TASK PROMPT:
Using the records beneath, say how many lines contain the word "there", without comment.

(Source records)
★ ★ ★

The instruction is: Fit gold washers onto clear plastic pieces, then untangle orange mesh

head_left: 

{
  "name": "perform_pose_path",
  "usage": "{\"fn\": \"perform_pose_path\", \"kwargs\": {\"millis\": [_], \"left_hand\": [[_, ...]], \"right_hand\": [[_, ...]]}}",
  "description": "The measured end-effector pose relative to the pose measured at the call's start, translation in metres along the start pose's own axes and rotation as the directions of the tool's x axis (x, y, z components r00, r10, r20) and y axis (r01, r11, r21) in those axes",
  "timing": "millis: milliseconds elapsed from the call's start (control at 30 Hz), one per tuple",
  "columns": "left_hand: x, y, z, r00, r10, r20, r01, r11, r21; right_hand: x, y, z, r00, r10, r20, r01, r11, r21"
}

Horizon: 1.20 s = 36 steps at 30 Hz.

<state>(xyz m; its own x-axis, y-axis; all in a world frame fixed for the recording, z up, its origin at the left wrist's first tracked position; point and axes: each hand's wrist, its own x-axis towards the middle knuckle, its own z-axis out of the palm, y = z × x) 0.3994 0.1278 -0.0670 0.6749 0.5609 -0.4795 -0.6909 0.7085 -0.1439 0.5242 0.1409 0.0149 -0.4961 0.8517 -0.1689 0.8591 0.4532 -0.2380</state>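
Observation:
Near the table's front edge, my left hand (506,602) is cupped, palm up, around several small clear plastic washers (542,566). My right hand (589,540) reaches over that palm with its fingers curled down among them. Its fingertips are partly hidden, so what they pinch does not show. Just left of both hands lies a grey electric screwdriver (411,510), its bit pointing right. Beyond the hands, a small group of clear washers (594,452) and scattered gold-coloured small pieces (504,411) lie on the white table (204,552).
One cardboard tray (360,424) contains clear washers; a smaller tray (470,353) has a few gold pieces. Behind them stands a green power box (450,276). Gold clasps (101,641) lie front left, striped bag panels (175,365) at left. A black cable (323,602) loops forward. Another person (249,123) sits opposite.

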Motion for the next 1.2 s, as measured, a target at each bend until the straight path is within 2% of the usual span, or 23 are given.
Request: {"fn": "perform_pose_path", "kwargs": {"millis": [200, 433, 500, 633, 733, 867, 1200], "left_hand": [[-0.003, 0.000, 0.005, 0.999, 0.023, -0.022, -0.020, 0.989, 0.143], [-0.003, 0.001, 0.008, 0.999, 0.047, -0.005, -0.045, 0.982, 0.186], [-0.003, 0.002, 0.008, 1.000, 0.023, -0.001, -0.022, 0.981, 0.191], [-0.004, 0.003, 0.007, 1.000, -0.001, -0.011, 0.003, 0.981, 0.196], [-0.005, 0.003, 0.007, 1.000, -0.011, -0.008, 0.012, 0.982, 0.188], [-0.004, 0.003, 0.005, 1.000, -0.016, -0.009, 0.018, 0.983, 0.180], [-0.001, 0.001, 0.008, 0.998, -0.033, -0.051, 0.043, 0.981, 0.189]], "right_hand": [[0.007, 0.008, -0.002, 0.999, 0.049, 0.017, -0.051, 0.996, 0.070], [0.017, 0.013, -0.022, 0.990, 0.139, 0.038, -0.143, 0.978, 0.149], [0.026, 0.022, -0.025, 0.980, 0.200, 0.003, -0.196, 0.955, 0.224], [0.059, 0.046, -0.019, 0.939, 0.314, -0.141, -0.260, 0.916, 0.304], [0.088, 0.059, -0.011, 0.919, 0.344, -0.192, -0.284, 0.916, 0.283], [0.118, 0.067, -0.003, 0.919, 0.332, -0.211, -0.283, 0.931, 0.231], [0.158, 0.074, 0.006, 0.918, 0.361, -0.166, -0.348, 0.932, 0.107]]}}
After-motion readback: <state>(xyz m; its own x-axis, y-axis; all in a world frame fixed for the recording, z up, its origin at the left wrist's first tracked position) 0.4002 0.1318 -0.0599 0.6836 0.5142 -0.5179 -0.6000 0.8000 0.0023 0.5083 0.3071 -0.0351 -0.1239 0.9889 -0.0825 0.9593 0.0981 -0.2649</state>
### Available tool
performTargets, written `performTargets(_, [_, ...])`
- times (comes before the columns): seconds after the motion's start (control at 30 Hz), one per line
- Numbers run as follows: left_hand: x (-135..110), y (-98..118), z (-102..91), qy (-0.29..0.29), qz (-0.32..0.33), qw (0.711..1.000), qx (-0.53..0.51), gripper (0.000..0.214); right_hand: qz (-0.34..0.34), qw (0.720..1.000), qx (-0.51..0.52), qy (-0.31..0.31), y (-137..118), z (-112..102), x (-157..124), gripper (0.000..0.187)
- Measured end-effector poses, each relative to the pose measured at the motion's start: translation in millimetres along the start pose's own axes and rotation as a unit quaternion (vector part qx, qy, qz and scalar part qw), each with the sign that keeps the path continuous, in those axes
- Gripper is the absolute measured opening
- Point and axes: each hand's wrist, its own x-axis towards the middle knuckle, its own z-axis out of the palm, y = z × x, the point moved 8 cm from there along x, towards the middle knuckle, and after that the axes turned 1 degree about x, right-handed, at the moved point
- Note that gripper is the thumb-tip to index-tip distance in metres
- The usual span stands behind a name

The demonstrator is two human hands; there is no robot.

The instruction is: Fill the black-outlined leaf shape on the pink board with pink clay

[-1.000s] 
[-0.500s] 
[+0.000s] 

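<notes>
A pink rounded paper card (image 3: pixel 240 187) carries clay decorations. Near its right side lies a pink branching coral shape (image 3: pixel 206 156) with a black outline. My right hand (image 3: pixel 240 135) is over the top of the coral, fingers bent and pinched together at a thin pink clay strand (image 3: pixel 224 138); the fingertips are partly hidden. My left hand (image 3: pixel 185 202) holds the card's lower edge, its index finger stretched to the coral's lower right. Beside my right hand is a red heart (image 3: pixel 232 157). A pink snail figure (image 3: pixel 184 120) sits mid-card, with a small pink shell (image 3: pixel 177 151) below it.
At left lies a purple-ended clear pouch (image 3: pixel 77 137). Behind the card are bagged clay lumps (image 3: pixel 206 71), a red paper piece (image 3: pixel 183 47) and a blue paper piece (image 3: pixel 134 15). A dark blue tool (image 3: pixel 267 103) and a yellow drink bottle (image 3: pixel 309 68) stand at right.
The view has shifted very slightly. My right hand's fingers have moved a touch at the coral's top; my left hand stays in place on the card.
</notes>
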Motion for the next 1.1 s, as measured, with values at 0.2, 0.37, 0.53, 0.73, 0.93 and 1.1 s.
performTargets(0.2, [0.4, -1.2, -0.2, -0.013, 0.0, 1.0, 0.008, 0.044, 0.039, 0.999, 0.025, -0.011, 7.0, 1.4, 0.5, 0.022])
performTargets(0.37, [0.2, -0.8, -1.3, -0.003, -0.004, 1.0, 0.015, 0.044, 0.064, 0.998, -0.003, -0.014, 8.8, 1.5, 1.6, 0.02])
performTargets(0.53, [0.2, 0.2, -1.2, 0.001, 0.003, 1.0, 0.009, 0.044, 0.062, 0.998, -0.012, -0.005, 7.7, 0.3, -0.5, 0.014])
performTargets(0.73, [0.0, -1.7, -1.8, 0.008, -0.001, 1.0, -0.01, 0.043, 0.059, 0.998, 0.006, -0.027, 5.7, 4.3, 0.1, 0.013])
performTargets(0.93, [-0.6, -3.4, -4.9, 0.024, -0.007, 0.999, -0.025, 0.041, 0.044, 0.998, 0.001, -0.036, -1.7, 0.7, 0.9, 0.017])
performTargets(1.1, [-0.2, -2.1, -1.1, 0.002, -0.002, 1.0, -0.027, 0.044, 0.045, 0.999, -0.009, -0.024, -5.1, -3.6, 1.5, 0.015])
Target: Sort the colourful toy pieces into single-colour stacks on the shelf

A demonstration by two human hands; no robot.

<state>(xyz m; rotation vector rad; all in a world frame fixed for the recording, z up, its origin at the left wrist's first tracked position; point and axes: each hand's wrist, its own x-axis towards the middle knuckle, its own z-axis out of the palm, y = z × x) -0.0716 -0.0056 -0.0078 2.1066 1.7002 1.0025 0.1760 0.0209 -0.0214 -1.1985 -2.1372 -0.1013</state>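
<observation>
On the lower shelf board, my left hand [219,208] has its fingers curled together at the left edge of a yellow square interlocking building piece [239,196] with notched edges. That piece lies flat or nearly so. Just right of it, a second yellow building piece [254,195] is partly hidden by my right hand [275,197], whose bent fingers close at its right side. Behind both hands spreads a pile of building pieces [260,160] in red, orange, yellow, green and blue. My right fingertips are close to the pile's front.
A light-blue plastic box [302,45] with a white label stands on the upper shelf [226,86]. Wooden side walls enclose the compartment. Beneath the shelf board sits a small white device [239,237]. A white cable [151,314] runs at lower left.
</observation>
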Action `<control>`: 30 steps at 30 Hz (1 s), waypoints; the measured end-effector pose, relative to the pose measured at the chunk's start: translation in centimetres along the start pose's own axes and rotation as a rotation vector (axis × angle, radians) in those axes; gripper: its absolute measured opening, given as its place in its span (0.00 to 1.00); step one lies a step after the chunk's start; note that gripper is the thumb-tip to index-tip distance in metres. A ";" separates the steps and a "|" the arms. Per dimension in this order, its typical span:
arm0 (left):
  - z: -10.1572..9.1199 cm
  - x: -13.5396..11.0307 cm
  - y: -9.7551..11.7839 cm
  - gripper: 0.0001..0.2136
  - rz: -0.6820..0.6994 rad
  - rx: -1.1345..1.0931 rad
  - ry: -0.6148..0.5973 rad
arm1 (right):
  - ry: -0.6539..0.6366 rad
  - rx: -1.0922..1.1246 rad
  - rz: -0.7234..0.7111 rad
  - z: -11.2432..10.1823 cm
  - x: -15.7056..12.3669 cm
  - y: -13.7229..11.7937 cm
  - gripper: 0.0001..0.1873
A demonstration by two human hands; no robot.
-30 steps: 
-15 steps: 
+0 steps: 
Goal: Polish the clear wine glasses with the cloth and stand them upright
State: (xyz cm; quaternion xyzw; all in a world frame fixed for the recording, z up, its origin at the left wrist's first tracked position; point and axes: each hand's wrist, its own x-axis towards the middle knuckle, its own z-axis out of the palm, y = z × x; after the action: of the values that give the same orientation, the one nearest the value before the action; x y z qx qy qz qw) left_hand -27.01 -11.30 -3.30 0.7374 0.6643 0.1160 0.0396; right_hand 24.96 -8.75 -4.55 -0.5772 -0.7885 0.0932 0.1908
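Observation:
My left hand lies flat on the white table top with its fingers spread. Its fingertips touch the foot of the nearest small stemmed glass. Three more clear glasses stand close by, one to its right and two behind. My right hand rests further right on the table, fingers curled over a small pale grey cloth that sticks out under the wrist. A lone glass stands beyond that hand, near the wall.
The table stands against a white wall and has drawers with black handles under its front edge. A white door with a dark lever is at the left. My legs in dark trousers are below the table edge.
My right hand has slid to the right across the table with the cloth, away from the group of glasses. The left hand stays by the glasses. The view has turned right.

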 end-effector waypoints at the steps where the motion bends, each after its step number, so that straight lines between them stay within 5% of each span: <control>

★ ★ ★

ANSWER TO THIS EXERCISE:
2